CVRI’s numerous achievements include the development of measures to genetically predict cardiovascular diseases and research that led to the development of drugs that prevent blood clotting, improve allergic asthma attacks, fight inflammation, and enable surgery to be averted for newborns with dangerous heart conditions.

One of the earliest accomplishments of a CVRI team was the discovery and development of surfactant-a substance that allows the lungs to inflate properly-as a therapy for infants with respiratory distress syndrome, resulting in the largest drop in infant mortality in the US in modern history.

Today, CVRI focuses its work in eight programs that reflect unmet medical needs and opportunities for research-with the overall goal of achieving new understanding and treatment for cardiovascular diseases such as heart failure, coronary artery disease and stroke, peripheral vascular disease, asthma, cystic fibrosis and other pulmonary conditions.

The CVRI 50th anniversary science symposium will celebrate the Institute’s past and chart its future with speakers covering its early history, how CVRI science has translated into medicine, and the future of genetic disease risk profiling.

Groundbreaking for the new building is a significant milestone for CVRI because its basic research scientists and clinicians are now dispersed over several sites.  The new building will bring them together for the first time under the same roof and double the amount of lab space, allowing CVRI to double its faculty.

This close-proximity arrangement and the addition of new and complementary faculty programs will accelerate research and improve understanding of cardiovascular diseases, according to Coughlin. 

The entire building has been designed to emphasize collaboration. “Having access to each other is supremely important to us,” Coughlin said. “We’ve clustered our offices and designed open shared laboratories to maximize interactions among faculty, trainees and staff.” An outpatient clinic on the first floor will provide state-of-the-art service for patients and an engine for clinical research, and will ensure that physicians are easily and fully integrated into the building’s research programs.

“Given the CVRI’s history, we have every reason to expect that the work done in this building will benefit victims of cardiovascular disease the world over,” Coughlin said. “There is no better way to do that than to create an environment where great science and path-breaking medicine come together.”

Expected to be completed in 2011, the new five-story, 236,000 square-foot building is designed by the architect team of SmithGroup and Jim Jennings. Stainless steel, terra-cotta and glass make up the exterior of the L-shaped building and maximize energy efficiency. Leading-edge laboratory space and offices will have natural light from windows, glass walls and sky lights. Inside, offices will be enclosed in glass of different levels of opacity.
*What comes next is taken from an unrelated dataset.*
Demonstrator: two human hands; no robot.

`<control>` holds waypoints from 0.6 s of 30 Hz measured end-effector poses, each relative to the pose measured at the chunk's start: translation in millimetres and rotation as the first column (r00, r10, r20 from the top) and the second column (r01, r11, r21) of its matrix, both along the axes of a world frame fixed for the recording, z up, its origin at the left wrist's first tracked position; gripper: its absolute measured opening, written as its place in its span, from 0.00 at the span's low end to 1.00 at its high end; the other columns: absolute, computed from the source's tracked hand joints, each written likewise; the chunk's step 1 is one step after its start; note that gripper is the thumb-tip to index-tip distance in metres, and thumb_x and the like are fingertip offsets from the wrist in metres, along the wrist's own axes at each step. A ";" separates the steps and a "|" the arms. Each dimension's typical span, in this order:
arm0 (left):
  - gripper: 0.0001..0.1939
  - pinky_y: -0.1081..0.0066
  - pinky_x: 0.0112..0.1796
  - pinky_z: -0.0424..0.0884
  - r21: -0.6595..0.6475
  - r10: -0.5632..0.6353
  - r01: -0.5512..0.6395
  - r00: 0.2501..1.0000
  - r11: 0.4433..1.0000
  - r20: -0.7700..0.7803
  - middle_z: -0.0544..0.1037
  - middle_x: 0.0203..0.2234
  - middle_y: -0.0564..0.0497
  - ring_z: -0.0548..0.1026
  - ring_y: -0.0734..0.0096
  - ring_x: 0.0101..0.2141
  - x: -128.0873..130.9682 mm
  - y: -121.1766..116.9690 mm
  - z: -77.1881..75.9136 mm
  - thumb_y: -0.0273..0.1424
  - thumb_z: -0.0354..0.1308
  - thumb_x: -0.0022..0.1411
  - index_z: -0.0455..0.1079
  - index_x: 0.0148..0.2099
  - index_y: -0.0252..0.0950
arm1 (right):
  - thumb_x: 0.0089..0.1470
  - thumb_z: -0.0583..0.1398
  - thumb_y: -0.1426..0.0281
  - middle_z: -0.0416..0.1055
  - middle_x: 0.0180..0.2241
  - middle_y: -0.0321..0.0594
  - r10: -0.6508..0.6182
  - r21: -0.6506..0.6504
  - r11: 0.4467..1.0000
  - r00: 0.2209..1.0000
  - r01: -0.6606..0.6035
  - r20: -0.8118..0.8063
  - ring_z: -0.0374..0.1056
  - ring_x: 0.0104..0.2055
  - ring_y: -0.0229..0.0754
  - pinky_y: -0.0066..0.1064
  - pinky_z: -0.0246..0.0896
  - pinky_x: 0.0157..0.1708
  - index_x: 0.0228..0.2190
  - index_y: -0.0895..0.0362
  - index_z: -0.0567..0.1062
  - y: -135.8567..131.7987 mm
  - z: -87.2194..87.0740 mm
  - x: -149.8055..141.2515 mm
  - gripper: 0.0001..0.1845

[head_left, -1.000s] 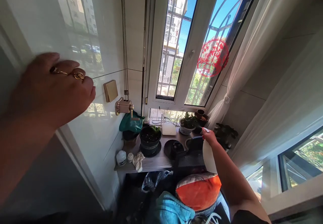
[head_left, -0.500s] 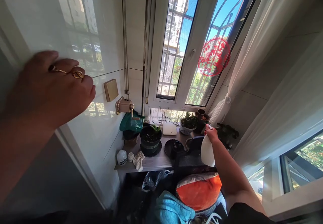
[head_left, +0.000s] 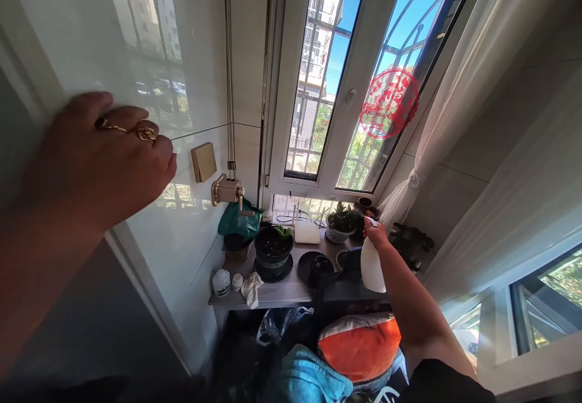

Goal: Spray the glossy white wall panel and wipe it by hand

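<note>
A narrow balcony opens ahead, with a white-framed casement window [head_left: 359, 76] filling the far wall and a sheer white curtain [head_left: 473, 88] tied back on its right. A glossy white wall panel [head_left: 150, 45] runs along the left, and a long grey table [head_left: 282, 297] stands under the window, its front edge facing the person. Below that edge, an orange cushion [head_left: 359, 348] and a blue cloth [head_left: 309, 379] crowd the space.

The right hand [head_left: 377, 236] is closed around the neck of a white spray bottle [head_left: 371, 266], which hangs over the right part of the table, its body above the table's front edge. Open air surrounds the bottle, with a plant in a white pot [head_left: 341, 224] beyond it.

The left hand [head_left: 100, 154] is raised well apart from the table, in front of the wall panel, fingers curled and pressed together, holding nothing. It is near a square brass switch plate [head_left: 204, 162]; whether it touches the panel cannot be told.

Farther left on the table sit a black pot [head_left: 273, 248], a white box [head_left: 307, 231], a black dish [head_left: 313, 268], a crumpled cloth [head_left: 251, 289] and a small white jar [head_left: 221, 282].
</note>
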State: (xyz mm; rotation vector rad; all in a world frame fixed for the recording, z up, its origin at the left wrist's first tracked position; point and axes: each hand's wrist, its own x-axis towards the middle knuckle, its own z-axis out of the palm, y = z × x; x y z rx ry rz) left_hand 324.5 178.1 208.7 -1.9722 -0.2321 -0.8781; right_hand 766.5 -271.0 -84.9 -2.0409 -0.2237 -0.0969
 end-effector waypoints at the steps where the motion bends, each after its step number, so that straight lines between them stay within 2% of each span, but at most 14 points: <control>1: 0.29 0.49 0.63 0.64 -0.005 -0.008 0.008 1.000 1.000 0.004 0.57 0.29 0.49 0.72 0.52 0.54 -0.1 -0.6 0.1 0.33 0.30 0.76 0.66 0.31 0.28 | 0.56 0.59 0.39 0.70 0.20 0.40 0.006 -0.001 1.000 1.000 -0.006 -0.009 0.72 0.26 0.50 0.35 0.69 0.27 0.30 0.53 0.75 0.3 0.4 0.6 0.29; 8: 0.29 0.48 0.64 0.64 -0.033 -0.063 0.064 0.998 0.997 0.025 0.52 0.30 0.51 0.72 0.55 0.53 0.7 2.3 0.0 0.33 0.29 0.76 0.65 0.30 0.29 | 0.56 0.60 0.46 0.74 0.25 0.39 0.057 0.033 0.998 0.998 -0.056 -0.023 0.75 0.31 0.49 0.34 0.71 0.33 0.35 0.55 0.76 10.9 1.9 3.6 0.24; 13: 0.29 0.48 0.61 0.66 -0.032 -0.067 0.067 0.998 0.997 0.010 0.49 0.29 0.52 0.72 0.56 0.51 0.6 -1.6 2.0 0.32 0.27 0.76 0.63 0.29 0.29 | 0.56 0.60 0.47 0.72 0.21 0.38 0.047 -0.020 0.999 0.997 -0.048 -0.062 0.71 0.24 0.48 0.33 0.65 0.26 0.31 0.54 0.76 12.5 -0.4 4.7 0.22; 18: 0.26 0.50 0.62 0.66 -0.005 -0.051 0.051 0.998 0.999 0.026 0.47 0.29 0.52 0.73 0.58 0.49 -0.7 -3.5 0.9 0.31 0.32 0.76 0.62 0.29 0.29 | 0.56 0.60 0.50 0.71 0.20 0.38 0.049 -0.066 0.996 0.995 -0.055 -0.082 0.71 0.24 0.47 0.33 0.65 0.26 0.28 0.53 0.75 11.3 -1.1 3.0 0.20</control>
UCSF and the building’s designers are committing every effort to plan a green and highly efficient laboratory building, constructed to the rigors of silver-level LEED certification. LEED, or Leadership in Energy and Environmental Design, is a designation given by the US Green Building Council and rarely to laboratory buildings. The project’s general contractor is Rudolph and Sletten, and the landscape architect is Andrea Cochran.

According to SmithGroup, the CVRI building is one of the most efficient laboratory buildings ever designed. The building’s energy consumption will beat the requirements of California Title 24 by 20 percent.

It will be the fifth research building on the current UCSF Mission Bay campus, a 43-acre biomedical research campus located just south of downtown San Francisco. Groundbreaking for the first building took place in 1999, with first occupancy in January 2003. Completion of the research campus is forecast for 2020, with a projected population of about 6,500. In addition, UCSF plans to build a 289-bed, integrated hospital complex to serve children, women and cancer patients on 14.5 acre site south of the research campus. The complex is expected to be completed in 2014.

UCSF is a leading university dedicated to promoting health worldwide through advanced biomedical research, graduate-level education in the life sciences and health professions, and excellence in patient care.